Politics may not be “as usual” these days, but what can be relied upon is its impact on global supply chain. Here, the top stories from around the world that shaped this month…


U.S.: As tensions escalate between the States and North Korea, US importers have seen definite benefits. Despite utilization of containers from Asia being up, costs are going down. Experts suggest that “Carriers’ lack of success in raising freight rates when the supply-demand balance has been in their favor implies that a sort of cold rate war is occurring, one where lines avoid heavy discounting but instead are prepared to eschew rate increases to maintain market share as long as rates are profitable.”

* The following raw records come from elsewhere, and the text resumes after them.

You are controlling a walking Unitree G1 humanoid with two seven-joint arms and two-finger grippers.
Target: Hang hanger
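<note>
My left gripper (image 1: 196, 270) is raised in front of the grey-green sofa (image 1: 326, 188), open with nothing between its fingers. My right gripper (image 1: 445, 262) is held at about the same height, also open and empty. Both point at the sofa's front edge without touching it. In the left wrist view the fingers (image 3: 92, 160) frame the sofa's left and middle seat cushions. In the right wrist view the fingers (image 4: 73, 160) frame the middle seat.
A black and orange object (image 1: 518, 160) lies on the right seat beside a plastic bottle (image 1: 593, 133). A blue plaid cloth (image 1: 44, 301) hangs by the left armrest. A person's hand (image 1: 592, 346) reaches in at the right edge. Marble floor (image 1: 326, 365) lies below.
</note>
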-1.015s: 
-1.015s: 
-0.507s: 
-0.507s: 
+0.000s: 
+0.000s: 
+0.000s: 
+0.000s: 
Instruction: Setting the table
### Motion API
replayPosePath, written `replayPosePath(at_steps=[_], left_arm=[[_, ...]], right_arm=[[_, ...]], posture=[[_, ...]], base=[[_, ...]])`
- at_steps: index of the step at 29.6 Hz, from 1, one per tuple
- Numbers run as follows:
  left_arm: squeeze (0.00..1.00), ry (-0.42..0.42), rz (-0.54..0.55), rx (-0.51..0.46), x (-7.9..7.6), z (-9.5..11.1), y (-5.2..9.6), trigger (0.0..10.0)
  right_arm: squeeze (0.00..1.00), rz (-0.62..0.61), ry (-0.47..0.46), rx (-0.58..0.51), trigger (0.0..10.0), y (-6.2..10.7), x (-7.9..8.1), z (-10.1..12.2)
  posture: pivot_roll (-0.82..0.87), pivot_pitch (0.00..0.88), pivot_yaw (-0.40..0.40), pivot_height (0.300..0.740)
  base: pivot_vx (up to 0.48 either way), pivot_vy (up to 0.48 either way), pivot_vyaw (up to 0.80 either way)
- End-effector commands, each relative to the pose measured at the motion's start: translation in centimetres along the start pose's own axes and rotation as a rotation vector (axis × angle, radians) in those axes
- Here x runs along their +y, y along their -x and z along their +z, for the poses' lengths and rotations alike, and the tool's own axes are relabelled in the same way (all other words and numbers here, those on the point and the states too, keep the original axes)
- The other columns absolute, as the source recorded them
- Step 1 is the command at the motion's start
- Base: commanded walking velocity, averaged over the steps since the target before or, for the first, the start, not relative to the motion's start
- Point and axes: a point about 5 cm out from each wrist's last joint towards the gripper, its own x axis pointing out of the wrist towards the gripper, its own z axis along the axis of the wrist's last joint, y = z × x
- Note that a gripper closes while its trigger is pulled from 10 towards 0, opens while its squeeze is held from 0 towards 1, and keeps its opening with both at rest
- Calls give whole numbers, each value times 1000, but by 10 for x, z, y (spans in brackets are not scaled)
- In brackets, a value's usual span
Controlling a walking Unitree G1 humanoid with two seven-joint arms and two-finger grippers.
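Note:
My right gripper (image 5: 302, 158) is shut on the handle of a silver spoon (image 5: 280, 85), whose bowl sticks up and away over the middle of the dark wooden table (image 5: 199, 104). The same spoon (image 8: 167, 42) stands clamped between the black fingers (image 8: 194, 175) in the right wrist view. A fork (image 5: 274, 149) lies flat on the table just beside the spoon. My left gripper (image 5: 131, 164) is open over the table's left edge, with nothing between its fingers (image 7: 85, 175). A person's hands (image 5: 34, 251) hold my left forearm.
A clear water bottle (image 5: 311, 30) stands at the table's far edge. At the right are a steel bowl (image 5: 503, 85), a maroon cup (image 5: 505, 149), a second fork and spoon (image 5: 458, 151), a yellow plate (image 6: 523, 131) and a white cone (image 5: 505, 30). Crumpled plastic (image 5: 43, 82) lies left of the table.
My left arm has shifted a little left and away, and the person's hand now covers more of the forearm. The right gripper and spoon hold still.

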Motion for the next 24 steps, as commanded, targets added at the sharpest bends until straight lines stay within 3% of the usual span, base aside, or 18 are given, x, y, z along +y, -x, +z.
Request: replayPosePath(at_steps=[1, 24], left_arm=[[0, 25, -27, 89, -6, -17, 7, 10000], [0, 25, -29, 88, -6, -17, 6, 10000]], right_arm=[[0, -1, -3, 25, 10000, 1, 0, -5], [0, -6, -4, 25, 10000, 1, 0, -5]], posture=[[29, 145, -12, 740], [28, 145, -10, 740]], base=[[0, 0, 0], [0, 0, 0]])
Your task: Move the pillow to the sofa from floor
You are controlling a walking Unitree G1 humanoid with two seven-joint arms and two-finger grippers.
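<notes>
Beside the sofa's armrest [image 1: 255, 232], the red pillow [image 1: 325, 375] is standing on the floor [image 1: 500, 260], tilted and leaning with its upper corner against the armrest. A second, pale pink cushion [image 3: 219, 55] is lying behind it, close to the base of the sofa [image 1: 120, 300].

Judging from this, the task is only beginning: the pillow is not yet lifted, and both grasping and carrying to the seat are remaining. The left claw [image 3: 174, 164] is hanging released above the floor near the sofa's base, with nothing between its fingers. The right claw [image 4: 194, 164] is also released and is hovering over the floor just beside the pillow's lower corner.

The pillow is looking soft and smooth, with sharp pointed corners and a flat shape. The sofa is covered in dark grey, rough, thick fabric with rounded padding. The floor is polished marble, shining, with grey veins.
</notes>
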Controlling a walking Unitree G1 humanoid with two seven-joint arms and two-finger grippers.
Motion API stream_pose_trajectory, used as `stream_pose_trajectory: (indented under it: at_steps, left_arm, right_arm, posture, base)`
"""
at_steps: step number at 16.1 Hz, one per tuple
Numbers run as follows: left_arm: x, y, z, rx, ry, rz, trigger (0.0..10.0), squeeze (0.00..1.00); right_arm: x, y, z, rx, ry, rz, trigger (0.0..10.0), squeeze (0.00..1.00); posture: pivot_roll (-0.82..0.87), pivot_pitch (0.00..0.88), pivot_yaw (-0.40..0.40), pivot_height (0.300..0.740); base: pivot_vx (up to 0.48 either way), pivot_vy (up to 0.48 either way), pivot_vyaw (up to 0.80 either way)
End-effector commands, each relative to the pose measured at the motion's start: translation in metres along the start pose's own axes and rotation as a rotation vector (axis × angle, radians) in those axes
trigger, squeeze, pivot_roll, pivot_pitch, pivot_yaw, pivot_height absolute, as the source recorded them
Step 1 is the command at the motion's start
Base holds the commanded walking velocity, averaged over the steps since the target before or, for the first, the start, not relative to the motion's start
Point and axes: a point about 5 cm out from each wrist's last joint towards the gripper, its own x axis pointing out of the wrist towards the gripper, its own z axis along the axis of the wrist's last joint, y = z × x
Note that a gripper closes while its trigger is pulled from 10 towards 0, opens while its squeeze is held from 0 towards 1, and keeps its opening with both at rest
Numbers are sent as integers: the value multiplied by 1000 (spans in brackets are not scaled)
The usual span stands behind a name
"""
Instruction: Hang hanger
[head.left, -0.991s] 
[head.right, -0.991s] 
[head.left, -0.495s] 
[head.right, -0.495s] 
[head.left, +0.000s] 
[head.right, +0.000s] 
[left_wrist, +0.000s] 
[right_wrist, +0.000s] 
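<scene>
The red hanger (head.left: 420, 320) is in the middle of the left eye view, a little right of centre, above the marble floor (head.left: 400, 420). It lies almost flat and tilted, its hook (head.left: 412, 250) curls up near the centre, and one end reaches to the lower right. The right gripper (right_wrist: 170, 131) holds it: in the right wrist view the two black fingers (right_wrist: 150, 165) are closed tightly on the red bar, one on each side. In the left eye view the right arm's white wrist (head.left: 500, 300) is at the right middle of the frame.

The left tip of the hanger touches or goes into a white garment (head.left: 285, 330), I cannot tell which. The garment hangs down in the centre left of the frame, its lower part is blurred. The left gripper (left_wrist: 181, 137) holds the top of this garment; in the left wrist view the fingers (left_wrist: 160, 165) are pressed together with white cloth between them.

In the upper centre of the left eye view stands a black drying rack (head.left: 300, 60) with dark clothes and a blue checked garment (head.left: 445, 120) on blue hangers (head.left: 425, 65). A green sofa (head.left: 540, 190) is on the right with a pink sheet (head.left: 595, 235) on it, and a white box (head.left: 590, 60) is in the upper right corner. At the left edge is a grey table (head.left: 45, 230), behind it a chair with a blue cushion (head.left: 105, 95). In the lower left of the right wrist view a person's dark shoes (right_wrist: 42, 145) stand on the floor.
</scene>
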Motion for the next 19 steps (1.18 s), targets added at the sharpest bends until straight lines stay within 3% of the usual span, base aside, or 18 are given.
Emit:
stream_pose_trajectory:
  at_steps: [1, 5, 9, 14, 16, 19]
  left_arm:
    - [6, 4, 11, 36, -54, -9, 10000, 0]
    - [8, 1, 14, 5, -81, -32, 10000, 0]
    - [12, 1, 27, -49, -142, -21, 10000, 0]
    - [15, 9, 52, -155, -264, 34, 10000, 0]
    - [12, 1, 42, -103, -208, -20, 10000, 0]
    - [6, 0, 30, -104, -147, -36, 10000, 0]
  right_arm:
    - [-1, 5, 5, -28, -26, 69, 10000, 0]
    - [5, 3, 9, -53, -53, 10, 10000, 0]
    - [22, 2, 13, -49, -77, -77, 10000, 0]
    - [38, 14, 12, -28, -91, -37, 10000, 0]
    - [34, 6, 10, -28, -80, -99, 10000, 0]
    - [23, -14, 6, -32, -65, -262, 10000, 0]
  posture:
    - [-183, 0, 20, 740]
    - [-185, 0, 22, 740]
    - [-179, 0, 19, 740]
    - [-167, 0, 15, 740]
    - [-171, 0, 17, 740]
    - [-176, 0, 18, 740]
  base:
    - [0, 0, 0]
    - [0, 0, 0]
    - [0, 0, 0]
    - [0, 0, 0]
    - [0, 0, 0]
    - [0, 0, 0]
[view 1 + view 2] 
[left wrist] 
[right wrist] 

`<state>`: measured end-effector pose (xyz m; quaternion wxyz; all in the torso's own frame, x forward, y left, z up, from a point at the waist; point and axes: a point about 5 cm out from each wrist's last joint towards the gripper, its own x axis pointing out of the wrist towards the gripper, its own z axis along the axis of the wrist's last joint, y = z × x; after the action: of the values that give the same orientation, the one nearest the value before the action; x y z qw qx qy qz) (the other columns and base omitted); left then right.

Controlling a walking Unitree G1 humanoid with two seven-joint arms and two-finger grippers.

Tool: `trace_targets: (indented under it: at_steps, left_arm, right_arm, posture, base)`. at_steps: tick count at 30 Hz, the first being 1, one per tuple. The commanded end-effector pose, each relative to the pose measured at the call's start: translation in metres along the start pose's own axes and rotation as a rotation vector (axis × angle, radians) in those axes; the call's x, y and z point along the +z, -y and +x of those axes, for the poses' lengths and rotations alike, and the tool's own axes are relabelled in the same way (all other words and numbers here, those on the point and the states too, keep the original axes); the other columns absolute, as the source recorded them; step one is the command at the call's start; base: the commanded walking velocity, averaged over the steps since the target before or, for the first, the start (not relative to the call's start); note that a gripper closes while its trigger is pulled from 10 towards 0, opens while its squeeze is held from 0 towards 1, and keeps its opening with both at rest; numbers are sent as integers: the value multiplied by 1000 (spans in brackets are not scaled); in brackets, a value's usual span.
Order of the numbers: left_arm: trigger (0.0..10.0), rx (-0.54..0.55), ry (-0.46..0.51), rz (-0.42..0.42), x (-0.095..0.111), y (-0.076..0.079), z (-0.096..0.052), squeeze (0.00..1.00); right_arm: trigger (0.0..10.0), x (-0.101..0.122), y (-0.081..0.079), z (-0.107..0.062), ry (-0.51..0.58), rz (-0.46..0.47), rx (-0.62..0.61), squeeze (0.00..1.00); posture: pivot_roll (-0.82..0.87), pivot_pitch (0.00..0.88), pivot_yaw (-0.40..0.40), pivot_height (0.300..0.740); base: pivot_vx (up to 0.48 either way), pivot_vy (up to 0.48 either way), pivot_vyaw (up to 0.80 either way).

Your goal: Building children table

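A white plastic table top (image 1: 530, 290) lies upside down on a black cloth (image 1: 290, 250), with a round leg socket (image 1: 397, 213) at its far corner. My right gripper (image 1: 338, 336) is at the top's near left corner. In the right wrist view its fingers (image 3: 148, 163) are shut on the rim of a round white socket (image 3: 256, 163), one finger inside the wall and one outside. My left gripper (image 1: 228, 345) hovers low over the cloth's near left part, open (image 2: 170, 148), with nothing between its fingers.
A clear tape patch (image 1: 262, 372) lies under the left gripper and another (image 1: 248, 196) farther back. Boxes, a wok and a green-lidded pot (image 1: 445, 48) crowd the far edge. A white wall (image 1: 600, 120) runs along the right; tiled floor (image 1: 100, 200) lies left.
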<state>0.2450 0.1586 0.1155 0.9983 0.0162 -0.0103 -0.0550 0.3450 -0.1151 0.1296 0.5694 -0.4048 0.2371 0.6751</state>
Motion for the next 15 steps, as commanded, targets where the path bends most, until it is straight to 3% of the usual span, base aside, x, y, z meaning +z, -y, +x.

U.K.: In the wake of 2017’s numerous cybersecurity breaches, the UK is seeking to improve its related supply chain and infrastructure. This is certainly not a new project, as the Defense Ministry initiated it half a decade ago, as “Defense Cyber Protection Partnership (DCPP) to specifically address issues around supply-chain vulnerabilities.” But amped up efforts, and work to develop and adapt new methods for identifying and sealing off security gaps points to what will likely be a largely trend – and need – in 2018.


EU: Spain and Catalonia dominate what has been a busy time across the EU. With the vote for Catalan independence, and Spain’s declaration of unconstitutionality, strikes and protests have already begun causing logistical complications. If Catalonia positions itself outside of Spain, it thus separates itself from the EU – altering its ability to trade, to bank, or to access the Euro. If Spain succeeds at blocking the civil division, however, union strikes and protests will continue disrupting supply chains, including individual and freight travel.


Middle East: Regional instability related to ISIS conflicts and an influx of refugees have caused a “fear premium” into the crude market—affecting global oil prices and the status of OPEC. Geopolitical strife and restraints on OPEC’s production have put access to crude in question. This is, however, proving positive for US producers who are stepping in to fill the gaps.


Asia: Progress continues on China’s new Silk Road, known as the Belt Road Initiative (BRI). Begun over 4 years ago, the project is developing key infrastructure to connect Eastern and Western markets in a more secure way. It should be noted, however, that China is no longer alone in its project; competing initiatives, such as India’s Freedom Corridor add complexity regarding the extent to which infrastructure will overlap not only geographically but in terms of access to cybersecurity measures and data sharing. The landscape of supply chain is evolving.